К тому времени когда запись кончилась, Крамеру удалось выбраться из-под обломков рухнувшего самолюбия и собраться с мыслями.
— Судья, — сказал он. — Я не знаю, что…
— Секундочку, — прервал его Ковитский. — Мистер Киллиан, вы не могли бы перемотать пленку? Хочу послушать разговор мистера Мак-Коя и миссис Раскин в том месте, где он касается ее свидетельских показаний.
— Но, судья…
— Мы прослушаем это еще раз, мистер Крамер.
Они прослушали еще раз.
Слова уже не доходили до Шермана. Он утопал в своем позоре. Как ему теперь смотреть этим людям в глаза?
— Хорошо, мистер Киллиан, — сказал судья. — Какой вывод вы предлагаете суду из всего этого сделать?
— Судья, — произнес Киллиан, — либо миссис Раскин проинструктировали относительно того, какие показания давать, а какие утаивать, чтобы не подвергнуться судебному преследованию, либо она считает, будто ее проинструктировали, но результат один. И…
— Это абсурд! — вскричал Крамер. Клонясь со стула, он с видом злобного безумца тыкал в Киллиана мясистым указательным пальцем.
— Дайте ему закончить, — остановил его судья.
— И более того, — продолжал Киллиан, — как мы только что слышали, у нее имелся достаточный повод лжесвидетельствовать, не только чтобы защитить себя, но и с целью причинить зло мистеру Мак-Кою, которого она называет «подлым, бесчестным гадом».
Подлого, бесчестного гада вновь скорчило от унижения.
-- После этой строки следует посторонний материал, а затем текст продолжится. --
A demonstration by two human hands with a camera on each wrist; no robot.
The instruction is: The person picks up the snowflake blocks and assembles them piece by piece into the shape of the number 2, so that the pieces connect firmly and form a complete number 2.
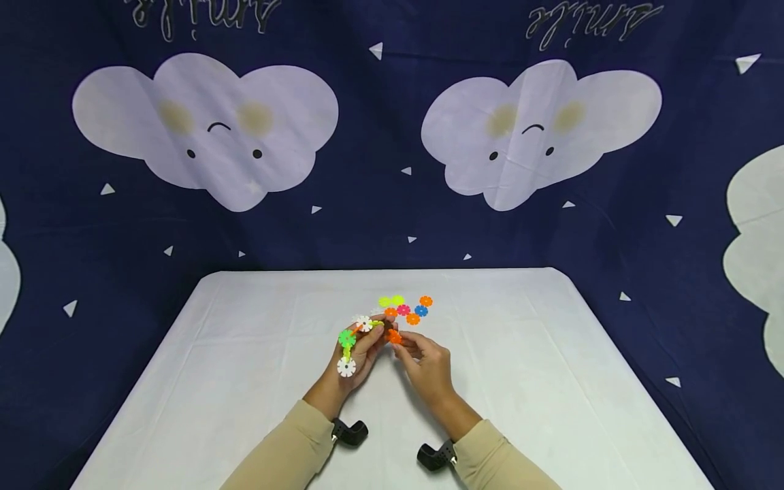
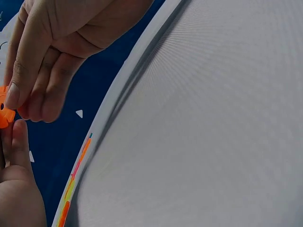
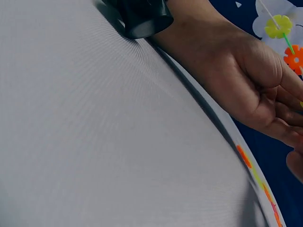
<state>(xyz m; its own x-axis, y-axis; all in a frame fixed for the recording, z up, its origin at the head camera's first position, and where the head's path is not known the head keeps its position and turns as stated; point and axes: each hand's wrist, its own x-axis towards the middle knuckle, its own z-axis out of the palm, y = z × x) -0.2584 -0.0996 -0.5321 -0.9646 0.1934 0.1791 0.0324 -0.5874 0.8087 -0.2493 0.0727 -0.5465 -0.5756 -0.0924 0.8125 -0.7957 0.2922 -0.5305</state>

Что может быть убийственнее чистой правды? Между Киллианом и помощником окружного прокурора разразилась перепалка на повышенных тонах. Что они говорят? Перед лицом очевидной, безотрадной правды какая все это чушь!
— МААЛ-ЧАТЬ! — гаркнул судья. Они замолчали. — Вопрос о подстрекательстве меня в данный момент не интересует, если вы именно об этом беспокоитесь, мистер Крамер. Однако я действительно склоняюсь к тому, что во время слушания дела большим жюри показания свидетельницы были небезупречны.